The scatterplot looks like so:

The data correlation is strongly negative:

from scipy import stats
import matplotlib.pyplot as plt
import numpy as np
from scipy.optimize import curve_fit
from math import log
# Build X/Y arrays from file 1
f = open('yelp_zoom_2.csv')
lines = f.readlines()
x = []
y = []
for line in lines:
    line = line.replace("\n", "")
    vals = line.split(",")
    x.append(float(vals[0]))
    y.append(float(vals[1]))
x = np.array(x)
y = np.array(y)

plt.plot(x, y, 'ro',label="Original Data")
np.corrcoef(x,y) #-0.78

A straight line is not a good fit, so I tried a log regression:

def func(x, a, b):
    y = a*(-np.log(x)) + b
    return y

popt, pcov = curve_fit(func, x, y)
print "a = %s , b = %s" % (popt[0], popt[1])

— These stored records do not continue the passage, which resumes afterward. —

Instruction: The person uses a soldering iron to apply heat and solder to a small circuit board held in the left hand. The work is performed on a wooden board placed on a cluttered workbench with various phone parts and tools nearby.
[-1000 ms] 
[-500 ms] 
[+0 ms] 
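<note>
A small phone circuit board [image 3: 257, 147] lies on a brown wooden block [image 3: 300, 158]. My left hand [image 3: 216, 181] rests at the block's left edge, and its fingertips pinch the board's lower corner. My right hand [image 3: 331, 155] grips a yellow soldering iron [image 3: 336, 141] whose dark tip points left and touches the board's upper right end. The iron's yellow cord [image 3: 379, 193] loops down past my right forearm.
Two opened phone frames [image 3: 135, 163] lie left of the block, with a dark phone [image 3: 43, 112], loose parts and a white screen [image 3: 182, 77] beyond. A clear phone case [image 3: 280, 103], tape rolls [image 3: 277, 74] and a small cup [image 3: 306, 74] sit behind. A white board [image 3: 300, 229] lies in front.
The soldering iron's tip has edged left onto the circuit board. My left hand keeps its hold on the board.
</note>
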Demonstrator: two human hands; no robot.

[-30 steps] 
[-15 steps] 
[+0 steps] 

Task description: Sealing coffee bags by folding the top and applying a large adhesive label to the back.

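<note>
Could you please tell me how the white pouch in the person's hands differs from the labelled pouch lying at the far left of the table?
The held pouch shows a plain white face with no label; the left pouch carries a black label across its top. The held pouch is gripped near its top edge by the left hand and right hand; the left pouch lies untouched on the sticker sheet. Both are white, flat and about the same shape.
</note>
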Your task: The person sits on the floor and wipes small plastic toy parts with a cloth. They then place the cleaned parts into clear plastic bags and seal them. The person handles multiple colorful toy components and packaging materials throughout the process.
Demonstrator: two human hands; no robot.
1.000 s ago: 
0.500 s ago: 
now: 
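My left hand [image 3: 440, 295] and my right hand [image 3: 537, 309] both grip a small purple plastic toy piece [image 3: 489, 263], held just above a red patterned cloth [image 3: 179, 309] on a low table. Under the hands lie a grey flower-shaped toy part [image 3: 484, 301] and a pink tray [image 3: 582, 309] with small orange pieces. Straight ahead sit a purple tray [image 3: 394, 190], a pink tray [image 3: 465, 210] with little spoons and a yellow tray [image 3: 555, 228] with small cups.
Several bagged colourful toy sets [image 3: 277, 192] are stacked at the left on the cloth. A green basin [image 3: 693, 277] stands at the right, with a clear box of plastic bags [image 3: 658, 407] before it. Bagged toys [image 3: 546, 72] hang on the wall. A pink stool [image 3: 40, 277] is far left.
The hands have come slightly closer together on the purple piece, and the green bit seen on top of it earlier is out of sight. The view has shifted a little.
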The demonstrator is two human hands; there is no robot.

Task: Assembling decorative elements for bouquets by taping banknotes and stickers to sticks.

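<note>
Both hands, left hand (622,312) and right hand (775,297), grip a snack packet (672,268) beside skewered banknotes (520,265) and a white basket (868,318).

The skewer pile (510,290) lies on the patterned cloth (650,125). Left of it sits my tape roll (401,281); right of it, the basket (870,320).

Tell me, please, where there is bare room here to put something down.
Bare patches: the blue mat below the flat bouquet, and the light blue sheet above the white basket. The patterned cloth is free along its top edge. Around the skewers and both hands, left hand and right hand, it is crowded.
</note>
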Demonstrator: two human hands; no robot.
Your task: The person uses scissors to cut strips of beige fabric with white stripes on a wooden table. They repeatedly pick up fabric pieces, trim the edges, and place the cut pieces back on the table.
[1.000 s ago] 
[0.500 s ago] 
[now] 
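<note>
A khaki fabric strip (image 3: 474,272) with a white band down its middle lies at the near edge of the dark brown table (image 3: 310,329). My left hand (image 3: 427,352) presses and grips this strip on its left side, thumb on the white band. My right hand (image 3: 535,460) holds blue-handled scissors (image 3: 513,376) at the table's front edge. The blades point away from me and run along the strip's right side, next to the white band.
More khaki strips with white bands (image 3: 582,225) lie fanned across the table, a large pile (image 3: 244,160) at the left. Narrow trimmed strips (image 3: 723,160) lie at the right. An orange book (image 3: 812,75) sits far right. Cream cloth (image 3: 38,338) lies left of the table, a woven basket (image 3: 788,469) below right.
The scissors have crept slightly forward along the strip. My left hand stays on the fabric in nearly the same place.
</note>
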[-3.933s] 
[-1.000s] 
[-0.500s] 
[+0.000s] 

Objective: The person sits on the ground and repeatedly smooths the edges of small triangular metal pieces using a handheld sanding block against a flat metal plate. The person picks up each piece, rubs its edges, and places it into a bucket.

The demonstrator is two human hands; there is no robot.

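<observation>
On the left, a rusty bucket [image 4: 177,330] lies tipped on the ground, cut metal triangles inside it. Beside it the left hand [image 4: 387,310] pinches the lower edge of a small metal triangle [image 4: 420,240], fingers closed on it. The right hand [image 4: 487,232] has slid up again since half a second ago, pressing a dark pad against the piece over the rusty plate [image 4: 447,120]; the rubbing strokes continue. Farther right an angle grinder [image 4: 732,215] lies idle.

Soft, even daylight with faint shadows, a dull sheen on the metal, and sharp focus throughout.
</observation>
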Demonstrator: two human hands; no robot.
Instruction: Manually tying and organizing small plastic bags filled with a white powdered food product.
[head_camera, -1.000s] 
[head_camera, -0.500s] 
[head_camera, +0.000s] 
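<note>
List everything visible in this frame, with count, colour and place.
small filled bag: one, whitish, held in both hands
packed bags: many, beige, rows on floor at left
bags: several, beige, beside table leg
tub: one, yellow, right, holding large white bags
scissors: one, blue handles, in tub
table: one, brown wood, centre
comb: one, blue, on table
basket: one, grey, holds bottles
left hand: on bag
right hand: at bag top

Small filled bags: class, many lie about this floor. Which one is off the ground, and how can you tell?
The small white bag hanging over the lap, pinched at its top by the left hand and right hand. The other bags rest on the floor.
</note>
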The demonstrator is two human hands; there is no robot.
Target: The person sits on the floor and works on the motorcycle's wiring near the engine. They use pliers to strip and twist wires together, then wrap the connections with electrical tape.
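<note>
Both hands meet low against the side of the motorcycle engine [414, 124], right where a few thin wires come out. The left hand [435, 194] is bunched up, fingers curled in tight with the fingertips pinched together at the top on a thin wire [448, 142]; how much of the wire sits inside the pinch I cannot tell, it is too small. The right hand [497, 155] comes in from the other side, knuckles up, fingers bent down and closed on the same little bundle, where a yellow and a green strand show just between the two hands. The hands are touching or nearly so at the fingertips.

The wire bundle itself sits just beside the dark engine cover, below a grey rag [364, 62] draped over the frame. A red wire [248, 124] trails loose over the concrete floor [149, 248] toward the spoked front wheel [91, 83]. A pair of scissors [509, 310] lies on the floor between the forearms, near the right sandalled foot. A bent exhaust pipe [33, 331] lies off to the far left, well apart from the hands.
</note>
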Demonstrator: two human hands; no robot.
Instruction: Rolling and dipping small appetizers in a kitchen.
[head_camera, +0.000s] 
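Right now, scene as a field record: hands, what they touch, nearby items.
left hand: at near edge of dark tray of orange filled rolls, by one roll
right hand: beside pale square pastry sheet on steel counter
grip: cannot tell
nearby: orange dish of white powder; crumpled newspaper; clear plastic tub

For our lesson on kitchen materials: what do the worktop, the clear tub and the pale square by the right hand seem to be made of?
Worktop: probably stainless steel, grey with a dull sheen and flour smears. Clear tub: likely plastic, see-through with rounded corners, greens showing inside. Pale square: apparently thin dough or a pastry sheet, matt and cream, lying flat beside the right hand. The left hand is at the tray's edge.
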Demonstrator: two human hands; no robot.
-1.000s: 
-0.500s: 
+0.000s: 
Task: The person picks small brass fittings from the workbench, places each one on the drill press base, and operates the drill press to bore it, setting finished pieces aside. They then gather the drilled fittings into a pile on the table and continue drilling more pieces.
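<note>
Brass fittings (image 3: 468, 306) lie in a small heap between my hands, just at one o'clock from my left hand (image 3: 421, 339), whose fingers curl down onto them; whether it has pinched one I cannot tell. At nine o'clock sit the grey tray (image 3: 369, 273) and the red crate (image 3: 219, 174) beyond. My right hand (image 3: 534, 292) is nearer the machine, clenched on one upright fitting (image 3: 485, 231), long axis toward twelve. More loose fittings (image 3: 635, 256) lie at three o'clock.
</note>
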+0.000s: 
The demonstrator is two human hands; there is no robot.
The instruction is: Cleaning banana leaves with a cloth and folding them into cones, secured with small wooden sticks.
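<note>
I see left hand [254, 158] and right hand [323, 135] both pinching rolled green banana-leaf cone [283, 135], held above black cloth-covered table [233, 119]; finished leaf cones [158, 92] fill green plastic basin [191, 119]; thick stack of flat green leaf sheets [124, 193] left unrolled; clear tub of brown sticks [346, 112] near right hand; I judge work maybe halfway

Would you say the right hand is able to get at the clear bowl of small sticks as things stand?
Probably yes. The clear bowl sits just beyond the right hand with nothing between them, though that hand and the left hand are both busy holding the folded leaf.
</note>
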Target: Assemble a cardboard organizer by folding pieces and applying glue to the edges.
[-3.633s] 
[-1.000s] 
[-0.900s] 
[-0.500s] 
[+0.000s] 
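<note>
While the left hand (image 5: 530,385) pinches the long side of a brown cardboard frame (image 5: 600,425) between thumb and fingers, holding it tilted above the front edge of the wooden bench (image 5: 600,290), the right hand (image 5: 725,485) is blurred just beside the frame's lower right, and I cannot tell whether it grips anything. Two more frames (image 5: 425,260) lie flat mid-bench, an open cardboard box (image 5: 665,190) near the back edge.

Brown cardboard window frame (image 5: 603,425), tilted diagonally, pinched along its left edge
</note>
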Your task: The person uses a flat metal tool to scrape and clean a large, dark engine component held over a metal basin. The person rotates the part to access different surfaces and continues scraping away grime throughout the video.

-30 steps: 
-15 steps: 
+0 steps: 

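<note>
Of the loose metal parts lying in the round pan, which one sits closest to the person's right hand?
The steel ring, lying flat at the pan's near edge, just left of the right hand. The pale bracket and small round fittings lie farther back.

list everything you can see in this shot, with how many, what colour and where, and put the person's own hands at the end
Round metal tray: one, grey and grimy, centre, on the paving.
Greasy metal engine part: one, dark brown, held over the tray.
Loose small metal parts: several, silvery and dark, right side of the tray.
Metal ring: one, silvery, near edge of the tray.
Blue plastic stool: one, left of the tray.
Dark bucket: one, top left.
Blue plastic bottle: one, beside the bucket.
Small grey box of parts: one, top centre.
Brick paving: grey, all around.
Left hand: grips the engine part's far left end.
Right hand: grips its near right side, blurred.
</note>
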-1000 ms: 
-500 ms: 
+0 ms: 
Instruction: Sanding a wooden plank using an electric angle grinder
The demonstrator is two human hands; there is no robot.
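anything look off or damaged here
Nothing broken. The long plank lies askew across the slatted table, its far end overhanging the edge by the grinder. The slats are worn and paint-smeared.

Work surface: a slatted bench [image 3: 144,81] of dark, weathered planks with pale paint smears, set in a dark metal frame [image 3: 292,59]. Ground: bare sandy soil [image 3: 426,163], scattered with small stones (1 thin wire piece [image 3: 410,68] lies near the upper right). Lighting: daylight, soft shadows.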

# Trying to plot without using linspace will result in a chaotic, pissy plot that will confuse you.
# numpy.linspace simply creates a series of evenly spaced X values to plot a continiuous function.
test_x = np.linspace(0,30,50)
plt.plot(test_x, func(test_x, *popt), label="Fitted Curve")

Which looks like a reasonable fit (note: you can easily do this in Excel):

The benefit of doing this regression in Python and not Excel, is that I can now include the prediction in my web application like so:

# Apply result of regression
def map_km_to_zoom(km, a, b):
    y = a*(-np.log(km)) + b
    return y

# Controller: Fetch a business and display it
@app.route("/business/")
def business(business_id):
    business = businesses.find_one({'business_id': business_id})
    nearby = nearest_businesses.find_one({'business_id': business_id})
    zoom_level = map_km_to_zoom(nearby['range'], 1.32809669067, 14.7211913904)
    return render_template('partials/business.html', business=business, zoom_level=zoom_level)

This results in a clean mapping of distance in kilometers to the correct zoom level for leaflet.js.